Millennials, Minecraft, and Moronic Arguments

Stories change the way people view the world. Stories are emotional– they don’t tell us facts so much as they tell us the value of these facts, tell us how we ought to feel about them, tell us where we stand in relation to them. Stories don’t give information, they assume it. Stories take place in a certain kind of world, and so implicitly affirm the truth of that kind of world. If a story were to end, say, happily ever after, then we would assume that this is the way the world works.

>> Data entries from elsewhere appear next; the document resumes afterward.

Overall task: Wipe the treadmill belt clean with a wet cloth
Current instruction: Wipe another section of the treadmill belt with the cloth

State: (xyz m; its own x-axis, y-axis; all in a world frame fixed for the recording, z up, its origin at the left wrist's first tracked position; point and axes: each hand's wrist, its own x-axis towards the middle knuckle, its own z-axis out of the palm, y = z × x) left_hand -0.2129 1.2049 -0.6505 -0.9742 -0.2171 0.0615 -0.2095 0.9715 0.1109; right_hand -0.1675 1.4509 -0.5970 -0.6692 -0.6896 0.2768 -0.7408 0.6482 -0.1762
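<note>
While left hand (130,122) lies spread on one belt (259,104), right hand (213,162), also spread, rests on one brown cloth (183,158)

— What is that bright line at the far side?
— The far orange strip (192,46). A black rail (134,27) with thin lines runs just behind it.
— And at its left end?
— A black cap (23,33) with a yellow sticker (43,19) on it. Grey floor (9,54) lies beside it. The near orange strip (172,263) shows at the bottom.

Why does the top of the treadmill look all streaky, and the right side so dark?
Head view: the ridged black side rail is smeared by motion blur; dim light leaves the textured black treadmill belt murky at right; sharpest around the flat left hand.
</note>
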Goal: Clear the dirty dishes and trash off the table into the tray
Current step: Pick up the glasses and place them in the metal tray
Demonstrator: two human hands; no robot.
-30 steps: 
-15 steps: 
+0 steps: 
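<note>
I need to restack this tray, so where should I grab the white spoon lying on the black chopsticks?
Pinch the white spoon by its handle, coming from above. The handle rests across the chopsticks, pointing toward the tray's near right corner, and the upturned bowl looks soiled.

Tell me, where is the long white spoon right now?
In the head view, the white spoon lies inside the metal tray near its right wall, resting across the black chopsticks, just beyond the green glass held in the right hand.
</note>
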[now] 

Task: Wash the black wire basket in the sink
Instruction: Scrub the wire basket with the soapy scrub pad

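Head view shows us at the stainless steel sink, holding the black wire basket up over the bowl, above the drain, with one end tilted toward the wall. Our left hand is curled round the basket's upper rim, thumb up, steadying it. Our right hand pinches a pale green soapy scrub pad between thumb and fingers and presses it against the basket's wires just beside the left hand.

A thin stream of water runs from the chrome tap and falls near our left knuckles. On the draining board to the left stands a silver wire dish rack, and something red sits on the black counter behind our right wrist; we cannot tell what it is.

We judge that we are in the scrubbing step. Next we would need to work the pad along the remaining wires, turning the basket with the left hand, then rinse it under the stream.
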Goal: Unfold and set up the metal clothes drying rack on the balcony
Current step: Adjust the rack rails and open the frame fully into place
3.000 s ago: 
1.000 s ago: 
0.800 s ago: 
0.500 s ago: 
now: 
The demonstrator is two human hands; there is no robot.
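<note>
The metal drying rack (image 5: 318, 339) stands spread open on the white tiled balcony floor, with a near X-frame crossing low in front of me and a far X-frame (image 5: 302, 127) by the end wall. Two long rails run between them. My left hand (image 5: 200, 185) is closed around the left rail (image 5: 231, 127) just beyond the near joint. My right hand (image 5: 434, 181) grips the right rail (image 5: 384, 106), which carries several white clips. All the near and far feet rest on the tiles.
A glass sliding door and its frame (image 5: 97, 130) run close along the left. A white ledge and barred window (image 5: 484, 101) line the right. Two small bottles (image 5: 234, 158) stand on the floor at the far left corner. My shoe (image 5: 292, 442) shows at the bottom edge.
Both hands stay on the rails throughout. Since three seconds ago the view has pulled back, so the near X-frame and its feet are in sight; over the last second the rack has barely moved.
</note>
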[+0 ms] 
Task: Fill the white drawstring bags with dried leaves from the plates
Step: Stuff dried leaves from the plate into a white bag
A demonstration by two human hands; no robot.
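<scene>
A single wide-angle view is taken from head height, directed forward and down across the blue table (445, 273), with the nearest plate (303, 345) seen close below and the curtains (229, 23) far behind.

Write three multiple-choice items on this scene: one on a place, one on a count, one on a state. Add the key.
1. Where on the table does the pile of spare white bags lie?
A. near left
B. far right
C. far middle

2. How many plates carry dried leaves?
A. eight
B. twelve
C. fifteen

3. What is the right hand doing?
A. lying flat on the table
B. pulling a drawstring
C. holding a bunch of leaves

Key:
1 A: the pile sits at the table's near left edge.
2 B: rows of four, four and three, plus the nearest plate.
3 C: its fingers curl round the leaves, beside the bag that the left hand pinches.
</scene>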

If a story is good enough, and that story implicitly tells a lie about the world, it makes the lie so much easier to believe. To deny the lie at that point is to deny the story. This is what made The Shack so popular– who wants to criticize a story about a man who reconciles with his daughter’s killer? Sure, it’s got horrible theology, but the ending was just perfect.

I saw an example of this today. The post said this: “Imagine you’re playing Minecraft. You have a friend that’s been playing on a server for several months, and tells you just how awesome it is. His branch mining technique has effectively mined out every piece of iron, gold, and Minecraft Economicsdiamonds in a 2km radius from spawn. He’s hunted every animal, except for the ones in his private farm. He’s already killed the Ender Dragon, and keeps the egg in a room made of diamond blocks. When you join the server, you’re unable to find any ore, since he has already collected it all. You ask for some from him, but he refuses. ‘I managed to start with nothing and I have all this stuff now. You’re just being lazy.’ That’s what Baby Boomers are like.”

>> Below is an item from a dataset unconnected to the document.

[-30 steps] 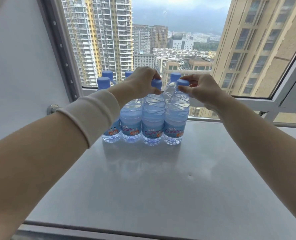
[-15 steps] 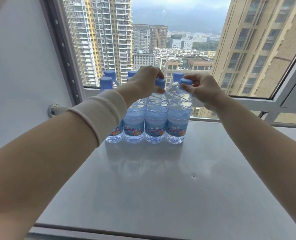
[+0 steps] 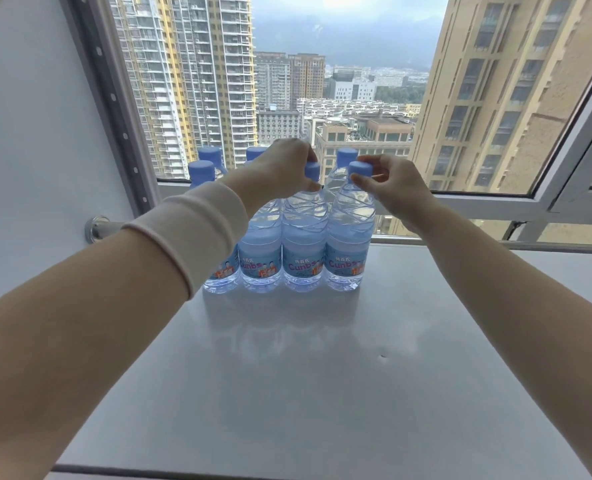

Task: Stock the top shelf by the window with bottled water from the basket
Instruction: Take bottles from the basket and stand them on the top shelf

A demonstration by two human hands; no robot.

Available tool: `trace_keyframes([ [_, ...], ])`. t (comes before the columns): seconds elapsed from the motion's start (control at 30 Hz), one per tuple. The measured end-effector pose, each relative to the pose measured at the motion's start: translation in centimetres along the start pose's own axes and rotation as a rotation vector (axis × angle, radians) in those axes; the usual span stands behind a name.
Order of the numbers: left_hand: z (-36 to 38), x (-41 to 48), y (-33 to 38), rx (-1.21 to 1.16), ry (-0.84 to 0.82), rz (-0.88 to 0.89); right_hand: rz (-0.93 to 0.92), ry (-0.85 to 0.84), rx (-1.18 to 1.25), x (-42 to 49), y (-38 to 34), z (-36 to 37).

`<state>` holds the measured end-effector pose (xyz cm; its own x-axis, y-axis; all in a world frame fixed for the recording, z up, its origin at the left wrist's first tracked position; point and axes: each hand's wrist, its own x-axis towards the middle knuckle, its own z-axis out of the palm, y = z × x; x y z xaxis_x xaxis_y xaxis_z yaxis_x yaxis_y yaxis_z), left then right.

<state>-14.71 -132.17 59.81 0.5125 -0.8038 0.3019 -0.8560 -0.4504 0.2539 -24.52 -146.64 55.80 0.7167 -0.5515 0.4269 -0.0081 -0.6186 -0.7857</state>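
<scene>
The end bottle (image 3: 347,237) of the front row stands upright on the shelf (image 3: 322,393). Its blue cap is pinched between the thumb and curled fingers of the right hand (image 3: 393,190). Touching it, on that hand's left, the neighbouring bottle (image 3: 303,244) stands the same way, and the left hand (image 3: 284,171) curls its fingers over and round that cap. The 2 hands sit near each other at cap height, not touching.

Left of the left hand, 2 more front bottles (image 3: 260,258) bring the row to 4, side by side, with their labels facing the person. The one just below the left wrist has its cap hidden by the hand, and the forearm partly covers the outermost one. Beyond both hands, toward the glass, the caps of 3 back-row bottles (image 3: 346,154) show; how many stand there in all cannot be told.

A pale wristband (image 3: 190,233) wraps the left forearm behind the hand. The grey shelf top reflects the bottles faintly on the near side of the hands. A small dark speck (image 3: 383,356) lies on the shelf nearer than the right hand, well apart from it. A metal rail (image 3: 95,228) is fixed to the wall left of the left hand and passes behind the bottles. Past the hands are the window (image 3: 461,202) and, outside it, tower blocks (image 3: 190,81).
</scene>
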Motion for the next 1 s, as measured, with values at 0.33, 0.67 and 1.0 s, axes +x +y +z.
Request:
trace_keyframes([
  [0.33, 1.0, -2.1, -0.1, 0.147, 0.089, 0.091, -0.024, 0.033, -0.308, -1.0, -0.7, 0.6],
  [0.67, 2.6, -11.1, 5.5, 0.196, 0.182, 0.053, -0.103, 0.064, -0.703, -12.7, 0.0, -3.3],
  [1.0, 9.3, -24.6, 18.6, 0.163, 0.036, -0.011, -0.098, -0.105, -0.806, -32.7, 3.8, -13.0],
])
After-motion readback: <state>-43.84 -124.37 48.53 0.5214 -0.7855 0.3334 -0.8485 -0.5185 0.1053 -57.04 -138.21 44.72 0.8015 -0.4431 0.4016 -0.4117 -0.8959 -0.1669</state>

I’ve never played Minecraft and don’t understand most of this, but the message is clear. Baby Boomers came into this pristine world of ours and took everything for themselves, and now we, the newcomer Millennials, are left with nothing. It’s a good analogy, and the responses which I saw were very much along the lines of “Yea!” and “You tell ’em!” If only this little argument relied on some kind of data.

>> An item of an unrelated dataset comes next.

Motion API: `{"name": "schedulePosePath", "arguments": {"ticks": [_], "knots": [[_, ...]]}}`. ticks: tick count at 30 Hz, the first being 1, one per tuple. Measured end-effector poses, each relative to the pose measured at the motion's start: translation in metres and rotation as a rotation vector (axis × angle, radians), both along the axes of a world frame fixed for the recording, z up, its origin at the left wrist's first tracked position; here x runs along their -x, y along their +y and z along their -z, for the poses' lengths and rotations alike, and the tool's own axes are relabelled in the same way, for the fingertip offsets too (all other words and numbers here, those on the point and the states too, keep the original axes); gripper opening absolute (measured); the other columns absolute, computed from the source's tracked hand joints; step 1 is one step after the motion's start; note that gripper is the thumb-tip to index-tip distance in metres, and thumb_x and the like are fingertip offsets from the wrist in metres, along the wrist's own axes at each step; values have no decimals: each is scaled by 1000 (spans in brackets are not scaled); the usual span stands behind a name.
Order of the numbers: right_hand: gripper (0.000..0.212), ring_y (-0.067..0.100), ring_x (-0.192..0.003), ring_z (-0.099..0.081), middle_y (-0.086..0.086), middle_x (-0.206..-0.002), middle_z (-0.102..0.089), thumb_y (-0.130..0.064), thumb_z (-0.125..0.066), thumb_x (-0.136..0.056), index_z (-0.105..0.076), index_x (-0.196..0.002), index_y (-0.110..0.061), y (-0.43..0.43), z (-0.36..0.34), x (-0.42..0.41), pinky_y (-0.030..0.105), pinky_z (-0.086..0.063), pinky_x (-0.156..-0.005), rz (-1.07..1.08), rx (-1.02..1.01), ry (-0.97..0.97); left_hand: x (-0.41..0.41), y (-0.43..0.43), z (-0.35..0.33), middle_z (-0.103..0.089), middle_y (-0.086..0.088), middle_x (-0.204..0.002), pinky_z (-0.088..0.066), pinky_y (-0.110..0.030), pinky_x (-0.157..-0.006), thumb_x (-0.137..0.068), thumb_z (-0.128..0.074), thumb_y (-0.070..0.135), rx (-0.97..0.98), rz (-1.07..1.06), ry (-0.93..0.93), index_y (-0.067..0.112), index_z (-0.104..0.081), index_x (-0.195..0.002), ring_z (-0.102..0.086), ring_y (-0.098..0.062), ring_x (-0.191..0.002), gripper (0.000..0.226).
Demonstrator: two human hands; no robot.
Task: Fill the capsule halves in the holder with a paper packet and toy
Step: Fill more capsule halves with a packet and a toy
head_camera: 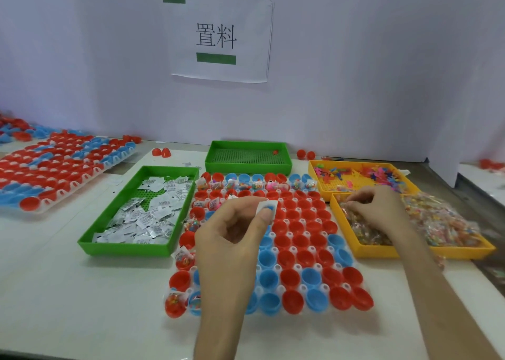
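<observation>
Two fills per capsule half: the left hand, fingers pinching a paper packet over the holder at frame centre, should drop it squarely into an empty one while the right hand, fingers curled round wrapped toys in the yellow tray, lifts one.

A plain pale wall with a faint lilac cast rises along the far edge of the white table. On it hangs a white paper sheet with black characters and two green strips, its top right corner curling. The light is soft and even.
</observation>
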State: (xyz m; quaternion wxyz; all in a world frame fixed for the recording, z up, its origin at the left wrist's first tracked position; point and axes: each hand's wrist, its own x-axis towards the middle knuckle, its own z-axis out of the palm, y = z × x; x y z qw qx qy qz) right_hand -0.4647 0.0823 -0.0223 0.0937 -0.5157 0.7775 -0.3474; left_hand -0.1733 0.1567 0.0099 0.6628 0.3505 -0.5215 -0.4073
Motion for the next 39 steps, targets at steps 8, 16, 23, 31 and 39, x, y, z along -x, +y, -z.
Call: {"name": "schedulePosePath", "arguments": {"ticks": [8, 16, 23, 31, 39], "knots": [[14, 6, -70, -62, -11, -78, -67, -19, -78, -86, -71, -77, -28, 4, -8, -3, 20, -42, -53, 50, 199, -36, -2, -2, 1, -74, -1, -73, -54, -16, -64, -77, -76, 24, -5, 35, 30, 26, -77, -86, -71, -11, -68, 9], [9, 6, -76, -72, -5, -76, -75, -5, -76, -83, -72, -79, -12, 15, -32, -53, 17, -55, -68, -216, 423, -303, 2, -1, 5, -75, -3, -76, -57, -21, -66, -76, -78, 22, -43, 64, 41, 17, -76, -79, -72, -18, -70, 7], [14, 13, -68, -72, 5, -74, -76, 6, -77, -78, -68, -76, -4, 32, -39, -117, 18, -54, -64, -776, 276, -502, 9, 0, 10, -71, -3, -78, -56, -23, -62, -79, -81, 8, -30, 79, -57, 25, -75, -84, -71, -18, -68, 19], [17, 11, -86, -74, -1, -93, -78, -10, -71, -88, -80, -98, -21, 38, -42, -119, 16, -54, -75, -951, 170, -528, -2, -7, 16, -64, 3, -74, -47, -16, -52, -75, -85, 10, -69, -27, -128, 30, -71, -92, -71, -17, -62, 30], [14, 13, -83, -74, 3, -88, -77, -20, -81, -78, -79, -92, -17, 39, -40, -124, 17, -55, -73, -979, 90, -662, -10, -8, 15, -64, -7, -66, -58, -32, -58, -68, -81, 27, -50, 65, -46, 28, -73, -87, -67, -31, -61, 21]]}}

I’m not out to defend Baby Boomers, criticize Millennials, or make a statement about economic theory. I think, were we to start handing out blame, we might have to say that there’s enough to go around, no matter which side of the generational fence you hurl your insults over. No, my point is that arguments like these are dangerous. They have little basis in reality, yet aid in levering apart the great divide between me and mine enemy. Arguments like these are the ones which always shift the blame from us (whoever us is at the moment, be assured that us is the good guys) to them (and since we’re the good guys, them needs be the bad guys). There can be no conversation here, because conversations imply that after I’m done talking, you get to talk and I have to listen. And maybe you have a point, and maybe I’m wrong about something. Nope. Can’t have that.

This kind of an approach to societal conflict is endemic, and it occurs on all sides of every divide in our cracked and blistering culture. And it gets perpetuated by stories.

Christians have an obligation to be a witness in the world. I’ve said before that part of the way we do this is by telling good stories, stories that envision our worldview. But it isn’t enough. In telling stories, we’re telling a story about the larger story in which we find ourselves. If I make up a story about an interaction I had the other day with a belligerent atheist, I might think I’m rightly envisioning my Christian worldview. But I’m not just telling a story, I’m living in one. By lying, unduly exaggerating, or making things seem different than they are, I’m obscuring the truth, not displaying it.

The Bible not only mandates what we tell our stories about, but how we tell them.